Aquel momento de vulnerabilidad y confianza se transformó en un rato en el ambos pudieron sentirse tranquilos. Everest, sorprendentemente, obedeció, cubriéndose con la bata que Arlette le ofreció. Ella se concentró en su tarea, aplicando el ungüento en cada una de las heridas, siendo meticulosa para evitar tocar los músculos tonificado que se asomaban por los leves movimientos.
Mientras trabajaba, sus pensamientos formulan en su mente. Le preguntó si quería quedarse en la casa por un tiempo, hasta que se recuperara por completo. Él no respondió, pero su silencio fue suficiente para que Arlette interpretara que, aunque no estaba segura. Tomó su silencio como un "sí", aunque sabía que la respuesta podría ser más complicada de lo que parecía.
La atmósfera en el baño se llenó de un aire de intimidad compartida. Mientras Arlette terminaba de aplicar el ungüento, un suave murmullo se escuchó desde el pasillo. La puerta se abrió con un ligero crujido, y una sirvienta se presente.
— mi lady. Madame Leticia ha llegado.
— ya llegó. Iré de inmediato.— la sirvienta se marcha y ella vuelve a Everest.— terminé en las heridas más profundas. Te enviaré más medicina.
— no es necesario... Ya no gastes más... En mí.
— te estoy ayudando a Everest. —respondió Arlette, sin quitar la vista de él, notando cómo las sombras de su sufrimiento seguían presentes, incluso con la llegada de la tía.— entiendo que te sientas como te han tratado. Pero solo por eso te he traído aquí. Everest, me encargaré de quitarte ese collar horrible. El herrero de mi padre está enfermo y por eso no pudo venir antes... Un paso a la vez, y será seguro de que te liberaré de eso.
— ¡Arlette!— gritó una mujer en planta baja.
La joven miró a Everest y se levantó. Prometió que enviará al mayordomo Willow para que duerma en una habitación, y que pudiera descansar.

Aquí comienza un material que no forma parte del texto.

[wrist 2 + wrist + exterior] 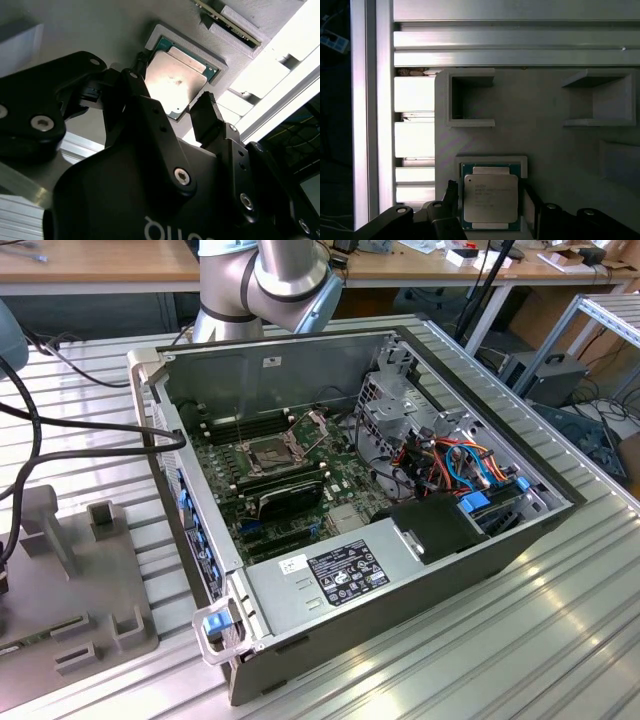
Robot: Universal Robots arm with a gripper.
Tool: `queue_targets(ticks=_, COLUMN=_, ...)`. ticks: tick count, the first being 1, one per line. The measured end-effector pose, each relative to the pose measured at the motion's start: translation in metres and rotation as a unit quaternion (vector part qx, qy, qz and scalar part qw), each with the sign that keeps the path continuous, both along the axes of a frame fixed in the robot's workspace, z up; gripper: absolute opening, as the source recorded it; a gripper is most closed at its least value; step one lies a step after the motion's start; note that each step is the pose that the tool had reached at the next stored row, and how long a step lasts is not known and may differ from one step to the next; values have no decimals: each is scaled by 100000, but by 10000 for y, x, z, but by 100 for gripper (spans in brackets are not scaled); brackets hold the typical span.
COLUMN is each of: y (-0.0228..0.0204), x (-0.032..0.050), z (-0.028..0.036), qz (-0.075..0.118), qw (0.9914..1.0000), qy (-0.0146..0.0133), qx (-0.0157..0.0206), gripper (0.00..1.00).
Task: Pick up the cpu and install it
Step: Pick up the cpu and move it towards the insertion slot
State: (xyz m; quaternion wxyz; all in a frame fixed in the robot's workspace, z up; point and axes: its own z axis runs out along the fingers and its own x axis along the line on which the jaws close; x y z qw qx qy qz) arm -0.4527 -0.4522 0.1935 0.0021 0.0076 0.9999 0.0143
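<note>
Pick step, pre-grasp. At the exterior view's left is the grey tray [100, 590] on the ribbed table [450, 660]. In the centre is the open case [400, 570], its socket [270, 452] bare on the board and its frame seemingly flipped up, so nothing is installed yet. The arm [270, 280] is at the top centre of that view. In both wrist views the cpu [490, 197] lies flat, silver top up, seated in a shallow square recess of the tray, well away from the socket. The gripper [169, 90] is open and straddles the chip, one black finger on each side. The fingers [206, 112] are just beside the chip's opposite edges and look apart from it, though the far side is hard to judge. Nothing is held. Judgement: this grasp calls for the fingers to sit low in the recess and square to the chip. They should close on the edges only, evenly, so the chip comes out level. A skewed pinch could catch the recess wall or tip the chip.
</note>
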Motion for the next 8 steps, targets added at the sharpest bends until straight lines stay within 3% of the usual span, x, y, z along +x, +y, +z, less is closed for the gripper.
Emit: queue_targets(ticks=8, y=1, x=0, z=6, qz=-9, qw=100000, qy=-8, qx=-175, gripper=62)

Al irse, él solo podía percibír la calidez de los dedos de Arlette, ni siquiera el frío del ungüento, ni el ardor de la herida, solo el leve roce de su piel.
Al bajar, Arlette observaba que Alejandra se sentía acorralada por la mujer elegante, de figura un poco rellenita, que entró con una energía que iluminó el ambiente. Era la tía de las hermanas, una mujer que siempre parecía llevar consigo un halo de alegría.
— ¡Oh, Arlette! ¿Qué estabas haciendo que no bajabas? —preguntó, su voz melodiosa resonando en el espacio.
Arlette sintió que la tensión del momento se desvanecía un poco, aunque las circunstancias seguían siendo delicadas. La tía, con su naturaleza amable y su risa contagiosa, parecía un soplo de aire fresco en medio de la carga emocional que había estado soportando.
La mujer se acercó, su mirada curiosa pero comprensiva. La abrazo y le ofreció una sonrisa cálida.
Arlette, aún concentrada en la imagen de Everest, sintió que la presencia de su tía aportaba una nueva impresión a la situación.
— ¿Y bien?... Muéstreme la casa que está tan cambiada.
La mujer caminó por delante de ellas. Alejandra se acerca a Arlette y le dice asqueada.
— no dejó de darme besos ni abrazos... No soporto su melosidad... Guacala.